Sempre forte e nobre. Os filhos nem tanto. Sempre demos muito trabalho a Dona Lia. Éramos todos moleques, no bom sentido da palavra. Mas nunca nenhum de nós se envolveu com coisas ilícitas. Os mais velhos transportavam carvão para ajudar nas despesas. Alguns se casaram, outros se mudaram... E a vida foi nos afastando da convivência diária com a nossa mãe.

Ela perdoa nossas falhas. Rainha da misericórdia! Mas o tempo, não. Perdemos um dos nossos queridos irmãos e, no velório, não me esqueço do momento em que alguém pediu para que ela não chorasse tanto, pois “um morreu, mas a Senhora ainda tem nove”. Mãinha então respondeu com os olhos brilhantes: ”mas desfez minha cirandinha”.

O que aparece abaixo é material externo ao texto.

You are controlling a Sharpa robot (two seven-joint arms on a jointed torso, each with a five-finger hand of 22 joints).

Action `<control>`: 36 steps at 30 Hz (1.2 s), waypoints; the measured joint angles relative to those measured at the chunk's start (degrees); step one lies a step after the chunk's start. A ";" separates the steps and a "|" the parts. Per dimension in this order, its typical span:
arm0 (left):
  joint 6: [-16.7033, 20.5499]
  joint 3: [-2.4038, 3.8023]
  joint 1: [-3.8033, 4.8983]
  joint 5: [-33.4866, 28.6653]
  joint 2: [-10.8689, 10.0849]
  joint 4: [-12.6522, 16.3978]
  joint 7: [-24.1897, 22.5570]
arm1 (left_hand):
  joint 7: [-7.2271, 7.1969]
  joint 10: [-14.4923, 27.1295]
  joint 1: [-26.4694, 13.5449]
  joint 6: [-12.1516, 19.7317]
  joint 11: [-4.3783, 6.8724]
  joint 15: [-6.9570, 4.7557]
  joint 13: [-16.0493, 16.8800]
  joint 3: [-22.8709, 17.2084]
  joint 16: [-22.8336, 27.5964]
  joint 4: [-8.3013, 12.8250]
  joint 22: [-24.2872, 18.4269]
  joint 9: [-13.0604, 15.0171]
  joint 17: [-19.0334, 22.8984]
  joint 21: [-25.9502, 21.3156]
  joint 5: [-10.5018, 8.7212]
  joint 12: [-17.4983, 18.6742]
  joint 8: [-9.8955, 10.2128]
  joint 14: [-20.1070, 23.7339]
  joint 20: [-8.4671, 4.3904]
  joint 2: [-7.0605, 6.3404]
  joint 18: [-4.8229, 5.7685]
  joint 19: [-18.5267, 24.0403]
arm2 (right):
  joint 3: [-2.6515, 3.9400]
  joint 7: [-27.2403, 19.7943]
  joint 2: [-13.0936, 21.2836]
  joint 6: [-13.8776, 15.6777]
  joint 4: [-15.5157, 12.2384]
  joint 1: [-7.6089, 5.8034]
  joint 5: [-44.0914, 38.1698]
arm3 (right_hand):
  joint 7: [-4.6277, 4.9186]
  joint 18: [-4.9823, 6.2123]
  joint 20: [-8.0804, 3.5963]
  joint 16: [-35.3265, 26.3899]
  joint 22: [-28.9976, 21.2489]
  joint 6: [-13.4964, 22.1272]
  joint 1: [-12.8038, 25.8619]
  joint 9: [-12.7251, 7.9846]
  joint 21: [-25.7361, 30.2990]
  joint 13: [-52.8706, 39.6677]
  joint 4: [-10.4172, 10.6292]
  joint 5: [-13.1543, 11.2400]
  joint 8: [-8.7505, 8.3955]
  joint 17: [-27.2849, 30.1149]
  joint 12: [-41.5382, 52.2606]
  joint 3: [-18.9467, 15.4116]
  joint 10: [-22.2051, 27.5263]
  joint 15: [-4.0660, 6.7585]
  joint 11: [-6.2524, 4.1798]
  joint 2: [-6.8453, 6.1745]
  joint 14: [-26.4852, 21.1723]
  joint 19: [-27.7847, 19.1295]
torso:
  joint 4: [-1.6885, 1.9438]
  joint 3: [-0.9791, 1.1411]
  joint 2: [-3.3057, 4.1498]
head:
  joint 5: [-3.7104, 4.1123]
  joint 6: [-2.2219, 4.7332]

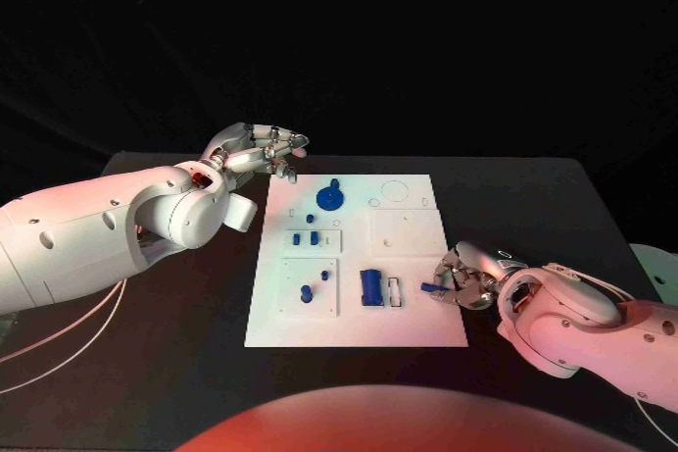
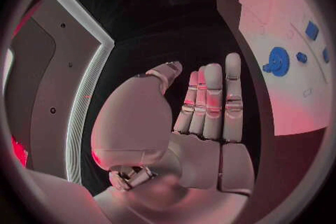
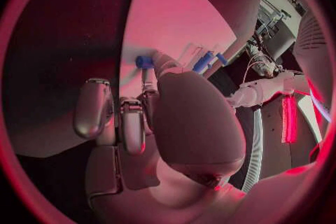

Completou 84 anos neste primeiro de maio. Ainda lúcida e exercendo seu papel de matriarca, mas com incomparável amabilidade. Uma psicóloga autodidata. Ela é toda uma obra-prima com o que há de melhor e mais puro na humanidade. E ainda borda, faz crochê e tricô; é quem prepara o melhor biscoito, o mais saboroso frango e os melhores doces que já provei. De manga verde, de leite, e do meu preferido: de mamão.

Quando eu disse a ela que fui demitido da empresa à qual eu dediquei quase metade da minha vida (tempo e empenho) por não concordar nem participar de procedimentos que ferem a ética profissional e os meus princípios, ela escondeu a preocupação com a questão financeira, e abriu um sorriso reto; disse "sim" com a cabeça, apertou os olhos e me abraçou. Ela sempre diz: "meu filho, a única coisa que pobre tem é o nome". Nome limpo, ela quis dizer. Honra.

Os princípios... Mãinha nunca nos obrigou a decorar os dez mandamentos. Ela nos ensinou muito mais que dez com seus exemplos. Nunca nos impôs presença em cultos e rituais religiosos. Sábia, nos ensinou com seu silêncio respeitoso que para ser honesto e fazer o bem não é preciso pagar as contas de padres nem de pastores. Mas cultivou em todos nós a tolerância. Ela, católica devota de Nossa Senhora Aparecida, ama os filhos: tem evangélico, ateu, espírita e até católicos. A religião à qual Mãinha nos batizou chama-se tolerância!

Minha mãe é uma árvore que estende seus galhos para o pouso seguro das aves, para as garras afiadas de outros tantos bichos... Fornece alimento com fartura. Folhas, sementes, casca, seiva, frutos e até as raízes se preciso for. Nos cobre de sombra sem nos tirar a luz.

Sempre preocupada com todos, cobra dos filhos mais ajuizados que nunca abandonem os demais. Ela sabe, nunca abandonaremos. Nós, os filhos, somos de pouca expressão de afeto e palavras, e apesar das desavenças somos todos pedaços de uma mesma brevidade. Daquelas que só mãinha sabe fazer.

A gente deve muito a ela. A gente deve tudo a ela. Mas é assim mesmo. Ela nos passou um bem que não tem preço, e não há como retribuir à altura. Vamos tentar nos esforçar mais, com certeza.

Agora eu percebo por que não consigo descrever Mãinha num poema. Ela sabe que sou ateu, mas nela eu acredito. Nela eu tenho fé. Se há alguma comparação que eu possa fazer a essa mulher que me dá vida até hoje é com o deus dos que traduzem a divindade como sinônimo do bem. De um bem maior. Falam tanto de deus em sua ausência. Talvez, quando eu não puder mais ver mãinha, eu consiga escrever mil bíblias para que todos tentem entender e acreditar que é possível todo o bem e todo o amor habitarem um só ser vivo.
Maria Alves de Freitas, te amo além dos limites da eternidade.